Retype all of the data shown below, keeping every character the same.

Source material:
—————
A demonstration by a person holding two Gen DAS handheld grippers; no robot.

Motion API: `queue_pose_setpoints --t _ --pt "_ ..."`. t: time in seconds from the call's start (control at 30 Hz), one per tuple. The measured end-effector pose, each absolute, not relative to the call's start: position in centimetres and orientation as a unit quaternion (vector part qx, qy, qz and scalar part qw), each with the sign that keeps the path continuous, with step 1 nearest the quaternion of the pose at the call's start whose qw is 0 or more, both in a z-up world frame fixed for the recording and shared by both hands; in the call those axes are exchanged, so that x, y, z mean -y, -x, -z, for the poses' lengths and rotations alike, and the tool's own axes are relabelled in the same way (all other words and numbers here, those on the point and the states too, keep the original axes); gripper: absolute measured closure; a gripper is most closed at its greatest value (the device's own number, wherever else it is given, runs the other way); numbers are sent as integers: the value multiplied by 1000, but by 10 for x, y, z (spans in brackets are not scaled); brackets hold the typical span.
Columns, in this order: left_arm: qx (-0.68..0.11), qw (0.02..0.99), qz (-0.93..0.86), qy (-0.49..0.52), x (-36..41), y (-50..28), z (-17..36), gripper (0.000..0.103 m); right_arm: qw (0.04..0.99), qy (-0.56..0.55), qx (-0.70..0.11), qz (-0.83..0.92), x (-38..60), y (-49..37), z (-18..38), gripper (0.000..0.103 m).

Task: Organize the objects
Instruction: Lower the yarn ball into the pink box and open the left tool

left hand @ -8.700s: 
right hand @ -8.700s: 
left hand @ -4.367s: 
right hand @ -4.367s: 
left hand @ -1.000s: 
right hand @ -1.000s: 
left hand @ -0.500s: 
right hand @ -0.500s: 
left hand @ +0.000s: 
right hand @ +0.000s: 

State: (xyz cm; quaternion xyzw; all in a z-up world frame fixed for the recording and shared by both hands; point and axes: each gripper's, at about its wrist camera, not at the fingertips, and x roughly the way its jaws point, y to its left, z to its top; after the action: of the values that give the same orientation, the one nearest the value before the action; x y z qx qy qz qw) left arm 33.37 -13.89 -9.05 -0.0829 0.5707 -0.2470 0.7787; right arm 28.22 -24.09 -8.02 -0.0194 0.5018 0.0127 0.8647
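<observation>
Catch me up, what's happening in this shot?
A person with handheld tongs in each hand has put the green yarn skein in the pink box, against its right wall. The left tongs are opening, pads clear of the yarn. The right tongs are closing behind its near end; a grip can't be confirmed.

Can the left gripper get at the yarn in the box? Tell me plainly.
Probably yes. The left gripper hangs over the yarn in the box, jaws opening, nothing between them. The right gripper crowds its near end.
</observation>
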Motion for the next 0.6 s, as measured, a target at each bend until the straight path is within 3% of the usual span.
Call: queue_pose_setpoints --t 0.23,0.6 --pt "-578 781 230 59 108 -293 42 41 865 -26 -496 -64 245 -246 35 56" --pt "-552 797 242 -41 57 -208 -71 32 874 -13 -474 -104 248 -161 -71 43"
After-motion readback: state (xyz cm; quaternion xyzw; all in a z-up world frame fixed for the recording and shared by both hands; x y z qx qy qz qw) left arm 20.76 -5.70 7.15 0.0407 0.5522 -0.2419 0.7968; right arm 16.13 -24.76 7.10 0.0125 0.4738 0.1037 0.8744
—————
Answer box:
A demonstration by a person holding two Gen DAS handheld grippers; no robot.

Motion API: `queue_pose_setpoints --t _ --pt "_ ..."`. t: time in seconds from the call's start (control at 30 Hz), one per tuple. The measured end-effector pose, each absolute, not relative to the call's start: position in centimetres and orientation as a unit quaternion (vector part qx, qy, qz and scalar part qw), each with the sign that keeps the path continuous, with step 1 nearest the quaternion of the pose at the call's start whose qw is 0 or more, both in a z-up world frame fixed for the recording and shared by both hands; in the call those axes are exchanged, so that x, y, z mean -y, -x, -z, for the poses' lengths and rotations alike, and the tool's own axes are relabelled in the same way (all other words and numbers here, those on the point and the states too, keep the original axes); gripper: absolute measured closure; a gripper is most closed at its greatest value (the device's own number, wherever else it is given, runs the other way); numbers are sent as integers: the value multiplied by 1000, but by 10 for x, y, z (spans in brackets are not scaled); brackets hold the typical span.
Columns, in this order: left_arm: qx (-0.68..0.11), qw (0.02..0.99), qz (-0.93..0.86), qy (-0.49..0.52), x (-36..41), y (-50..28), z (-17..36), gripper (0.000..0.103 m); right_arm: qw (0.04..0.99), qy (-0.56..0.55), qx (-0.70..0.11), qz (-0.83..0.92), x (-38..60), y (-49..37), z (-18..38), gripper (0.000..0.103 m).

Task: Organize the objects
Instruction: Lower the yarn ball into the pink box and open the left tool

left hand @ -8.700s: 
right hand @ -8.700s: 
left hand @ -4.367s: 
right hand @ -4.367s: 
left hand @ -1.000s: 
right hand @ -1.000s: 
left hand @ -0.500s: 
right hand @ -0.500s: 
left hand @ +0.000s: 
right hand @ +0.000s: 

State: (xyz cm; quaternion xyzw; all in a z-up world frame fixed for the recording and shared by both hands; point and axes: each gripper's, at about its wrist camera, not at the fingertips, and x roughly the way its jaws point, y to its left, z to its top; after the action: of the values that give the same orientation, the one nearest the value before the action; x y z qx qy qz qw) left arm 33.37 -13.89 -9.05 -0.0829 0.5707 -0.2470 0.7787; right arm 28.22 -24.09 -8.02 -0.0194 0.5018 0.0127 0.8647
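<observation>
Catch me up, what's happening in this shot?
A person with handheld tongs in each hand has put the green yarn skein in the pink box, against its right wall. The left tongs are opening, pads clear of the yarn. The right tongs are closing behind its near end; a grip can't be confirmed.

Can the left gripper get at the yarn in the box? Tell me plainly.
Probably yes. The left gripper hangs over the yarn in the box, jaws opening, nothing between them. The right gripper crowds its near end.
</observation>
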Motion for the next 0.6 s, as measured, a target at each bend until the straight path is within 3% of the usual span.
Call: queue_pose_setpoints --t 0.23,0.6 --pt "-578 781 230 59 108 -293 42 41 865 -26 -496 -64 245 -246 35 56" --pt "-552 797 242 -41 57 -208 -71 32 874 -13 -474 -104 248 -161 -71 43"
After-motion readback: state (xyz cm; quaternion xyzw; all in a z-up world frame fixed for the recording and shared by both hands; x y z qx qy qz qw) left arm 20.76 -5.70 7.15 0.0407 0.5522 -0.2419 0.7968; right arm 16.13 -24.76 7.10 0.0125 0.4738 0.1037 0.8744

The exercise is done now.